- _ASSIGNMENT_
Please write out every line of the material exactly.

________________

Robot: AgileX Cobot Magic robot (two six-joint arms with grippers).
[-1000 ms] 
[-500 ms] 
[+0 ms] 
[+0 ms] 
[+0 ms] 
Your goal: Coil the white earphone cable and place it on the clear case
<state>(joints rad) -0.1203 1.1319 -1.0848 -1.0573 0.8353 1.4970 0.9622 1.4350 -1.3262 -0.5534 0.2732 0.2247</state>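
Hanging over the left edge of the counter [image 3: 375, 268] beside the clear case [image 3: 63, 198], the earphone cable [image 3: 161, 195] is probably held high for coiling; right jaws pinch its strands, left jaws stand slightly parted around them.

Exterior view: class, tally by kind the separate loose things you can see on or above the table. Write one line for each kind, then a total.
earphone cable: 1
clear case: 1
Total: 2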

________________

- _ANSWER TO THIS EXERCISE_
Robot: AgileX Cobot Magic robot (two six-joint arms with grippers).
[-1000 ms] 
[-500 ms] 
[+0 ms] 
[+0 ms] 
[+0 ms] 
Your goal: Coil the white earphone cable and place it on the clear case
<state>(joints rad) -0.1203 1.1319 -1.0848 -1.0573 0.8353 1.4970 0.9622 1.4350 -1.3262 -0.5534 0.2732 0.2247</state>
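Hanging over the left edge of the counter [image 3: 375, 268] beside the clear case [image 3: 63, 198], the earphone cable [image 3: 161, 195] is probably held high for coiling; right jaws pinch its strands, left jaws stand slightly parted around them.

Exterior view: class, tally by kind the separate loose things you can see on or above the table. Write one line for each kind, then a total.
earphone cable: 1
clear case: 1
Total: 2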

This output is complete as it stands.